■ Work instruction:
In full and word for word, copy the listing; no pictures belong in the copy.

■ Data below:

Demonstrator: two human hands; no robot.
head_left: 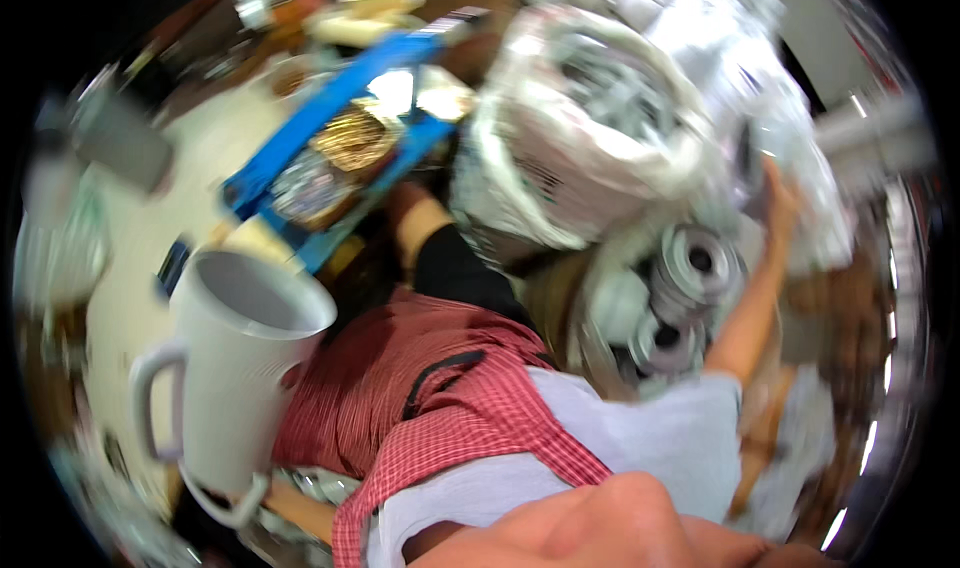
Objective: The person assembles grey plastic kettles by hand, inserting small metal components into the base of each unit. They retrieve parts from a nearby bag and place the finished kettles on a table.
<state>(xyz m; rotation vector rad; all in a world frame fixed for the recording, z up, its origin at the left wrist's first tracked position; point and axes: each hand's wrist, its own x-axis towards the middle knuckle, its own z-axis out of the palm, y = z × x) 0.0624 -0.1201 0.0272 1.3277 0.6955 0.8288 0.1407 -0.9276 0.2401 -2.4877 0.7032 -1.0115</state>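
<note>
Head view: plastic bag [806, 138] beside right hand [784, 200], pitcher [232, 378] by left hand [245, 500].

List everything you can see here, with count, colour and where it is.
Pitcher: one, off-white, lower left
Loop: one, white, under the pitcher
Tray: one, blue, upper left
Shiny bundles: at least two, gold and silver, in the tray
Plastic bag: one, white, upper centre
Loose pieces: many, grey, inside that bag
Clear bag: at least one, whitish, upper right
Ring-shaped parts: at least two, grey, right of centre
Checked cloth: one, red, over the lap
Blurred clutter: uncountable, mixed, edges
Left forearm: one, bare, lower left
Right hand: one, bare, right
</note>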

■ Exercise result:
Demonstrator: two human hands; no robot.
head_left: 
Objective: The person assembles grey plastic kettles by hand, inserting small metal components into the base of each unit. They retrieve parts from a nearby bag and place the finished kettles on a table.
<state>(xyz m; rotation vector rad; all in a world frame fixed for the recording, z up, its origin at the left wrist's first tracked position; point and axes: each hand's wrist, its own x-axis towards the middle knuckle, its own z-axis out of the palm, y = z × x) 0.0624 -0.1201 0.0272 1.3277 0.6955 0.8288 0.1407 -0.9276 0.2401 -2.4877 0.7032 -1.0115</state>
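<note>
Head view: plastic bag [806, 138] beside right hand [784, 200], pitcher [232, 378] by left hand [245, 500].

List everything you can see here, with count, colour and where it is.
Pitcher: one, off-white, lower left
Loop: one, white, under the pitcher
Tray: one, blue, upper left
Shiny bundles: at least two, gold and silver, in the tray
Plastic bag: one, white, upper centre
Loose pieces: many, grey, inside that bag
Clear bag: at least one, whitish, upper right
Ring-shaped parts: at least two, grey, right of centre
Checked cloth: one, red, over the lap
Blurred clutter: uncountable, mixed, edges
Left forearm: one, bare, lower left
Right hand: one, bare, right
</note>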

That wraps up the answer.